Data and analysis have shown that bubble nucleation and ebullition phenomena in microchannels are likely to be different than in large channels. The macroscale models and correlations often fail to correctly predict data representing the aforementioned processes in microchannels. The available data dealing with boiling incipience of water in microchannels are analyzed. It is suggested that boiling incipience in microchannels may be controlled by the thermocapillary force that tends to suppress the microbubbles that form on wall cavities. Accordingly, a semi-empirical method is proposed for predicting the onset of nucleate boiling (ONB) in microchannels, and is validated against the available data. Parametric calculations are also made.

It is also hypothesized that hydrodynamically-controlled onset of significant void (OSV) in microchannels is due to bubble departure from wall cavities, and the latter process is controlled by thermocapillary and aerodynamic forces that act on the bubble. Accordingly, the limited available relevant experimental data are semi-analytically modeled, and the soundness of the proposed hypothesis is shown. Some parametric calculations are also performed.

Available experimental data dealing with turbulent flow in microchannels have shown that, due to reasons not fully understood turbulence characteristics in microchannels may be different than large channels. In both the ONB and OSV cases the effect of the turbulence characteristics of the microchannel on the developed mechanistic models are parametrically examined.

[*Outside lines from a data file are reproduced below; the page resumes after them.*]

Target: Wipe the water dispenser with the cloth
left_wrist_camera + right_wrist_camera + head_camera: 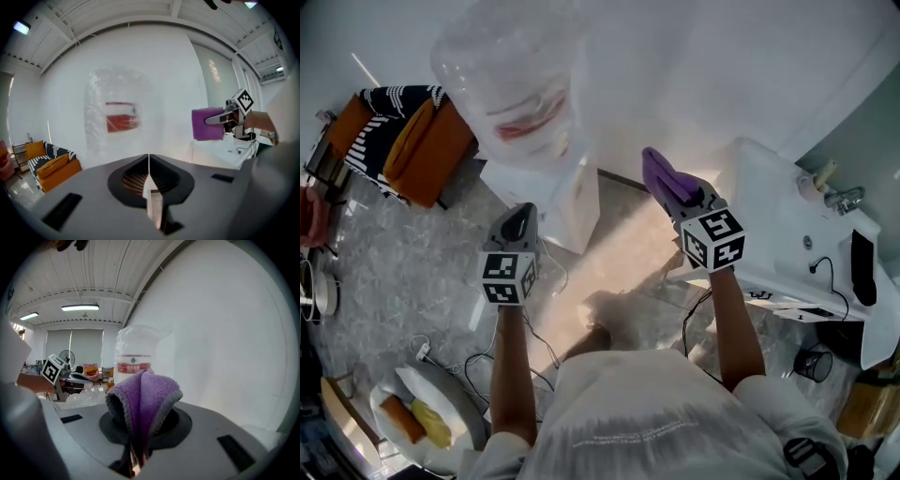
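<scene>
Purple cloth [143, 399], folded into a thick wad, is clamped between the jaws of the right gripper [675, 194], which a person holds raised in front of a white wall, to the right of the water dispenser [567, 202] and apart from it. The cloth's free end stands up past the jaw tips and touches nothing else. The dispenser is a white cabinet against the wall, topped by a clear bottle [516, 75] with a red label, seen from above in the head view. The left gripper [520, 223] is held lower, near the dispenser's front, its jaws pressed together with nothing between them. Beyond the dispenser to the left sits an orange sofa [436, 155] with a striped cushion [389, 117]. On the right is a white counter [778, 234] with what appears to be a tap [842, 199], though it is small in the head view. Cables [441, 361] trail across the marbled floor [403, 272], and a plate [455, 398] of food lies at lower left.
</scene>
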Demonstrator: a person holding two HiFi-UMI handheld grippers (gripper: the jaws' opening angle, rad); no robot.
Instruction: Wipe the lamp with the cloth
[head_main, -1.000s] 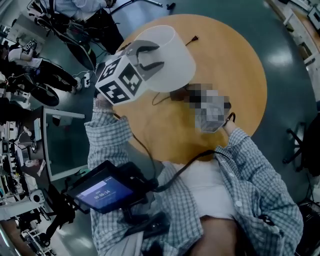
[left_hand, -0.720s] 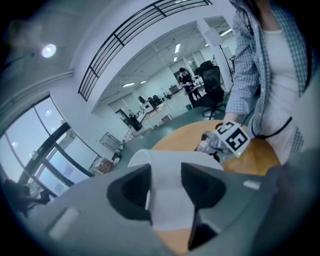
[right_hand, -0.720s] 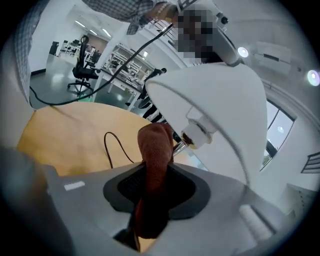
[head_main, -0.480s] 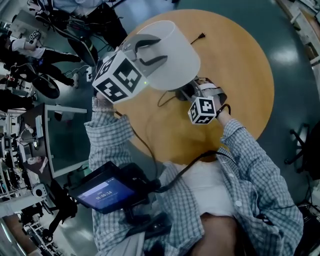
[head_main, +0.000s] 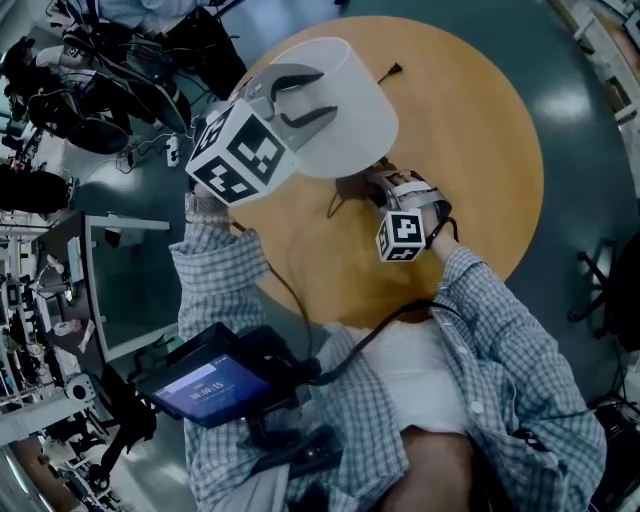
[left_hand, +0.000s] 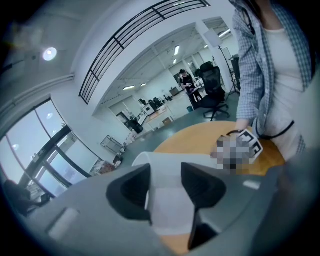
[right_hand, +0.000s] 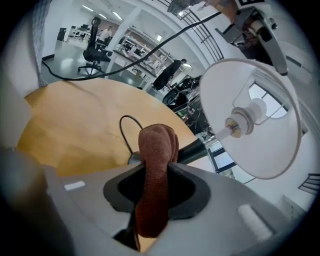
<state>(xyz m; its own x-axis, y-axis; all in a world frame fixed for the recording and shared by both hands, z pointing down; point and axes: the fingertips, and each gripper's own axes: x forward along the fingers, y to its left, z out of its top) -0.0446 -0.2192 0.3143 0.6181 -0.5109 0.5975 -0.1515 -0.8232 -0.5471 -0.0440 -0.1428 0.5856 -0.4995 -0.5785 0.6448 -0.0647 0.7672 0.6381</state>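
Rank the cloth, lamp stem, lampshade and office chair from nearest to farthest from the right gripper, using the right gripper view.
1. The cloth, clamped in the jaws.
2. The lamp stem, just behind the cloth.
3. The lampshade, upper right, seen from below.
4. The office chair, far back, upper left.

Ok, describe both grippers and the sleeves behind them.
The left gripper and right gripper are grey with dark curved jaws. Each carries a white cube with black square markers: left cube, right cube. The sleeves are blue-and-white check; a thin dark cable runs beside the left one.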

The role of the thermocapillary force in the bubble ebullition processes in microchannels is not fully understood. A theoretical study was therefore performed to that end. Quasi-steady bubbles, attached to a heated microchannel surface supporting subcooled nucleate boiling, were modeled, where the effect of surface tension non-uniformity, itself resulting from a non-uniform bubble surface temperature distribution, was considered. The result shows that the thermocapillary effect tends to slightly distort and elongate the bubbles in the direction perpendicular to the heated surface, and leads to a thermocapillary force that resists bubble detachment. The geometric distortion of the bubble also leads to an increase in drag force in comparison with a chopped-spherical bubble with the same volume.